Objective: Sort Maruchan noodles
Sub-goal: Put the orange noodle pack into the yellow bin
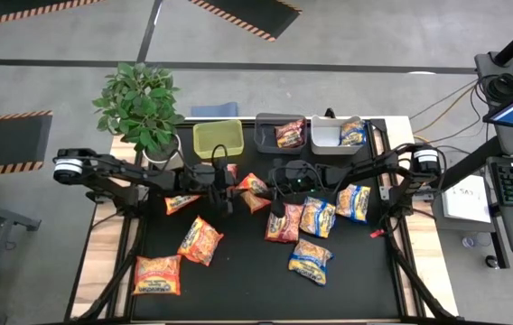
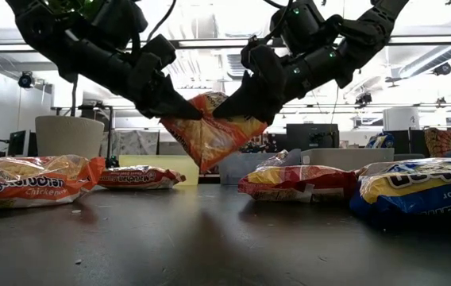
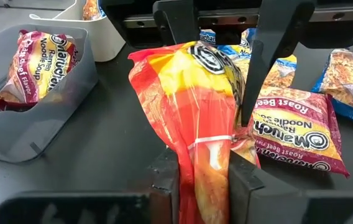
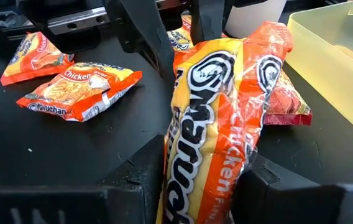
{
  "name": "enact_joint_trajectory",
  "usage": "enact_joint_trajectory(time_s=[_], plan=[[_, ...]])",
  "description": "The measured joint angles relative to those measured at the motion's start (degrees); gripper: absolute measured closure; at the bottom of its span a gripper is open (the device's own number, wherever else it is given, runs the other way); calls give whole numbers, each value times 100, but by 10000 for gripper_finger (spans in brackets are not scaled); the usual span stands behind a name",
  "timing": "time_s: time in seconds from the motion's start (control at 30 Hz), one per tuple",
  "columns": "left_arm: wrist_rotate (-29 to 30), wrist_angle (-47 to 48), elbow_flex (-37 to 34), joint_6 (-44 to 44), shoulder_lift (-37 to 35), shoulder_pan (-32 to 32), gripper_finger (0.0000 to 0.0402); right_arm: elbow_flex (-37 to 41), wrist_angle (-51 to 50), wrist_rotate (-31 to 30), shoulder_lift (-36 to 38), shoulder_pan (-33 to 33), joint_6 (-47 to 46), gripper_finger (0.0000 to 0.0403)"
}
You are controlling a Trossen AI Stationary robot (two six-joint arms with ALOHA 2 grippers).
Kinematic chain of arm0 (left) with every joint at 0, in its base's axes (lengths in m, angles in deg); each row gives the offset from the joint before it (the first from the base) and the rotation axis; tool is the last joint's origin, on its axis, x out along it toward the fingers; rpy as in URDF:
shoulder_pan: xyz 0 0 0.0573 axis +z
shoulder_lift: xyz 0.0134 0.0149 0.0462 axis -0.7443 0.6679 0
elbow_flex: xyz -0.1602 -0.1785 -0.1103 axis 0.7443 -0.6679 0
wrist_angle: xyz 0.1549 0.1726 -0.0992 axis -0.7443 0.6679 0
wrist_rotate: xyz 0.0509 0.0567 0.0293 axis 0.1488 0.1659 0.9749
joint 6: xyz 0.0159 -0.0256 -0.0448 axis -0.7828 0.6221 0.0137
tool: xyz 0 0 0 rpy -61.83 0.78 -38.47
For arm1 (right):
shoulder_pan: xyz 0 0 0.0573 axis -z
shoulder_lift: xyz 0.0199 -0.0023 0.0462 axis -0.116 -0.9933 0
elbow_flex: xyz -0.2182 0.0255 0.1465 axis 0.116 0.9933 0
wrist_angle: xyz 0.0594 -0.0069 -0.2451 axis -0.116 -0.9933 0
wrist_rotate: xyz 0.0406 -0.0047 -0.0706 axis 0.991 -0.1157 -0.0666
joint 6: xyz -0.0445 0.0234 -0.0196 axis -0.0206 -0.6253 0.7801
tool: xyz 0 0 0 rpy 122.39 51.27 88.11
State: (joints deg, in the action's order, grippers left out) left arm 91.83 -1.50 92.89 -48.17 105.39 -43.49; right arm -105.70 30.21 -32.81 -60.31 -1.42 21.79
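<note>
An orange Maruchan noodle packet [image 2: 213,133] hangs in the air over the middle of the black table, held between both grippers. My left gripper [image 2: 187,111] is shut on its one upper end, and my right gripper [image 2: 227,110] is closed on the other. In the high view the packet [image 1: 253,185] shows between my left gripper [image 1: 233,191] and my right gripper [image 1: 273,191]. Other packets lie flat on the table: orange ones [image 1: 200,240] at the left, blue ones [image 1: 311,259] and a red-pink one [image 1: 284,223] at the right. My left gripper pinches one narrow end of the packet [image 3: 204,165] between its two fingers, one on each flat face. The fingers come slanting down from the table's left. The packet is clear of the table and sags below the hold. My right gripper has the packet's other end [image 4: 204,186] between its two fingers [image 4: 270,183], which lie against its two faces. It comes slanting down from the table's right. The crinkled packet stands on edge between the fingers, off the table.
Along the far edge stand a yellow-green bin [image 1: 218,138], a dark grey bin [image 1: 280,134] with a red-pink packet in it, and a pale bin [image 1: 333,134] with a blue packet. A potted plant [image 1: 141,104] stands at the far left.
</note>
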Motion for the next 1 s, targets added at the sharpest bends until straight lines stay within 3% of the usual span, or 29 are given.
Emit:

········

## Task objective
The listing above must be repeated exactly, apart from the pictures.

## Exercise output
Objective: Sort Maruchan noodles
Sub-goal: Put the orange noodle pack into the yellow bin
{
  "name": "enact_joint_trajectory",
  "usage": "enact_joint_trajectory(time_s=[_], plan=[[_, ...]])",
  "description": "The measured joint angles relative to those measured at the motion's start (degrees); gripper: absolute measured closure; at the bottom of its span a gripper is open (the device's own number, wherever else it is given, runs the other way); calls give whole numbers, each value times 100, but by 10000 for gripper_finger (spans in brackets are not scaled); the usual span stands behind a name",
  "timing": "time_s: time in seconds from the motion's start (control at 30 Hz), one per tuple",
  "columns": "left_arm: wrist_rotate (-29 to 30), wrist_angle (-47 to 48), elbow_flex (-37 to 34), joint_6 (-44 to 44), shoulder_lift (-37 to 35), shoulder_pan (-32 to 32), gripper_finger (0.0000 to 0.0402); right_arm: elbow_flex (-37 to 41), wrist_angle (-51 to 50), wrist_rotate (-31 to 30), shoulder_lift (-36 to 38), shoulder_pan (-33 to 33), joint_6 (-47 to 46), gripper_finger (0.0000 to 0.0403)"
}
You are controlling a Trossen AI Stationary robot (two six-joint arms with ALOHA 2 grippers).
Kinematic chain of arm0 (left) with every joint at 0, in its base's axes (lengths in m, angles in deg); each row gives the offset from the joint before it (the first from the base) and the rotation axis; tool is the last joint's origin, on its axis, x out along it toward the fingers; rpy as in URDF:
shoulder_pan: xyz 0 0 0.0573 axis +z
shoulder_lift: xyz 0.0134 0.0149 0.0462 axis -0.7443 0.6679 0
elbow_flex: xyz -0.1602 -0.1785 -0.1103 axis 0.7443 -0.6679 0
wrist_angle: xyz 0.1549 0.1726 -0.0992 axis -0.7443 0.6679 0
wrist_rotate: xyz 0.0509 0.0567 0.0293 axis 0.1488 0.1659 0.9749
joint 6: xyz 0.0159 -0.0256 -0.0448 axis -0.7828 0.6221 0.0137
tool: xyz 0 0 0 rpy -61.83 0.78 -38.47
For arm1 (right):
shoulder_pan: xyz 0 0 0.0573 axis -z
shoulder_lift: xyz 0.0199 -0.0023 0.0462 axis -0.116 -0.9933 0
elbow_flex: xyz -0.2182 0.0255 0.1465 axis 0.116 0.9933 0
wrist_angle: xyz 0.0594 -0.0069 -0.2451 axis -0.116 -0.9933 0
wrist_rotate: xyz 0.0406 -0.0047 -0.0706 axis 0.991 -0.1157 -0.0666
joint 6: xyz -0.0445 0.0234 -0.0196 axis -0.0206 -0.6253 0.7801
tool: xyz 0 0 0 rpy 122.39 51.27 88.11
State: (joints deg, in the action's order, grippers left out) left arm 91.83 -1.50 92.89 -48.17 105.39 -43.49; right arm -105.70 30.21 -32.81 -60.31 -1.42 21.79
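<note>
An orange Maruchan noodle packet [image 2: 213,133] hangs in the air over the middle of the black table, held between both grippers. My left gripper [image 2: 187,111] is shut on its one upper end, and my right gripper [image 2: 227,110] is closed on the other. In the high view the packet [image 1: 253,185] shows between my left gripper [image 1: 233,191] and my right gripper [image 1: 273,191]. Other packets lie flat on the table: orange ones [image 1: 200,240] at the left, blue ones [image 1: 311,259] and a red-pink one [image 1: 284,223] at the right. My left gripper pinches one narrow end of the packet [image 3: 204,165] between its two fingers, one on each flat face. The fingers come slanting down from the table's left. The packet is clear of the table and sags below the hold. My right gripper has the packet's other end [image 4: 204,186] between its two fingers [image 4: 270,183], which lie against its two faces. It comes slanting down from the table's right. The crinkled packet stands on edge between the fingers, off the table.
Along the far edge stand a yellow-green bin [image 1: 218,138], a dark grey bin [image 1: 280,134] with a red-pink packet in it, and a pale bin [image 1: 333,134] with a blue packet. A potted plant [image 1: 141,104] stands at the far left.
</note>
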Motion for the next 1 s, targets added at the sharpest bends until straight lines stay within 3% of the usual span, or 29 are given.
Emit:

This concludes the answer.